[dns-operations] A DNS and network security forced marriage

Andrew Sullivan ajs at shinkuro.com
Fri Mar 12 17:48:12 UTC 2010


On Fri, Mar 12, 2010 at 11:04:32AM -0600, Stephen L Johnson wrote:
> Our security group can gather the DNS domains that are being used by the
> botnet control servers. The idea is to place the botnet control domains
> as authoritative domains as poison pills for the infected PC/servers.
> This list of poison pill domains would be automated to be updated
> automatically every 15-30 minutes.

My personal reaction to this, every time I encounter it as a
suggestion, is that it's a very invasive procedure being used to
treat, not terribly well, a problem that ought to be rooted out
elsewhere.

First, it seems to me that your real problem is that you have a lot of
botnet difficulty.  That seems to be something that would be better
tackled head on.  But I realise it's hard to do, and with limited
staff nearly impossible.

Second, it's not plain to me that you'll be effective.  Your list
update time is too long, given that TTLs could be set very low (so
that the botnet control domain can move around faster than your 15-30
minute update time).

Third, there's potential for damage: the natural thing for botnets to
do is to try to get their control domain under a domain you really
need to talk to.

Fourth, it's by no means impossible for the botnet infections to adapt
by delivering resolution some other way.  The next step will be to
block port 53 and force everything to use your nameserver, and soon
responsible use of the network by advanced users will be nearly
impossible.

Fifth, anything that encourages people to start handing out
authoritative responses for domains that aren't under their control
makes me very uncomfortable.  Lying in the DNS "for the good of all"
is how we got the monetized redirects at ISPs.

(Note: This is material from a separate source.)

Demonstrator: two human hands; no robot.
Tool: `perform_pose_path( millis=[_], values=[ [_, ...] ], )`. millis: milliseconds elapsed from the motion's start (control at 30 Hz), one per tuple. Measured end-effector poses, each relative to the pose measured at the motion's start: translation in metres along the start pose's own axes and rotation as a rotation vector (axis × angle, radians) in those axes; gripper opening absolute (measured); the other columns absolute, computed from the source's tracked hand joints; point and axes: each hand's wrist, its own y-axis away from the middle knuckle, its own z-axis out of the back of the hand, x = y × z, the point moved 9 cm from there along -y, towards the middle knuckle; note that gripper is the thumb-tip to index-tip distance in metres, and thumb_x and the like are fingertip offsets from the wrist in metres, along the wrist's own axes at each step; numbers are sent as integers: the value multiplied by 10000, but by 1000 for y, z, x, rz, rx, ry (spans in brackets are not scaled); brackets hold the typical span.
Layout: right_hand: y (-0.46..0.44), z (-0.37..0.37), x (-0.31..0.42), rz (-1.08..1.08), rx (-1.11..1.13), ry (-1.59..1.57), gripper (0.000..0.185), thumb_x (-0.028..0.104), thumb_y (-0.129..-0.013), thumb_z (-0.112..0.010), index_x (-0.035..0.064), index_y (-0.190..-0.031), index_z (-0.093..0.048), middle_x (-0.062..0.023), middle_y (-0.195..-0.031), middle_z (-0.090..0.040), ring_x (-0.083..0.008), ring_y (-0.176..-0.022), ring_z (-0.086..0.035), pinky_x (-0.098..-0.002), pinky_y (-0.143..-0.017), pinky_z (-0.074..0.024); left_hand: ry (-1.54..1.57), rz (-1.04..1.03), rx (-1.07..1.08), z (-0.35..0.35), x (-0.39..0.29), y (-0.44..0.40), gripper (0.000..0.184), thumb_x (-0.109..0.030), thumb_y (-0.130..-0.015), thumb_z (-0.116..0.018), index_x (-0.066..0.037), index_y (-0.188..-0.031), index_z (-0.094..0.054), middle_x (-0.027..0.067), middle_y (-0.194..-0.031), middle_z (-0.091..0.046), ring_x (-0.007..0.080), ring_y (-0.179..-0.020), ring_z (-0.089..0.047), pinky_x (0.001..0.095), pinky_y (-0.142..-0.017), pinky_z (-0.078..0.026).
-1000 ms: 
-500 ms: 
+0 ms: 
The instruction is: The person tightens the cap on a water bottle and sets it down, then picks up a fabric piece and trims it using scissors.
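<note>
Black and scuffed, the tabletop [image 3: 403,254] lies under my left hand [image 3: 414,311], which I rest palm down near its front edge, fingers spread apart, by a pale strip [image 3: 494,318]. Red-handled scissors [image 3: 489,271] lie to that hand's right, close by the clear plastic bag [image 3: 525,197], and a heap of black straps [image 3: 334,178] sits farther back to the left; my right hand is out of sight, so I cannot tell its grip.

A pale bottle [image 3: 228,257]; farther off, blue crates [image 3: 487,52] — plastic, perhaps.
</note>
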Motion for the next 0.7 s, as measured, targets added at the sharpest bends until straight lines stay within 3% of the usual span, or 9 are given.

Finally, if the botnets adapt and this measure becomes ineffective
(and given everything else we've seen, it will -- the question is just
how long it will take), this measure will still be sludge hanging
around in your network forever.

So I'd push against it.  But it'll probably work most of the time, for
some value of "work".  Keep in mind that maintaining those lists is
going to be much harder than you think, and you're going to need
whitelisting capabilities and ways for people to work around this
reliably, in case something goes wrong (or else live with the
consequences of cutting someone off to a legitimate site by accident).
Once you have this exception mechanism, though, I'd be astonished if
the botnets didn't figure out how to use it.

A

-- 
Andrew Sullivan
ajs at shinkuro.com
Shinkuro, Inc.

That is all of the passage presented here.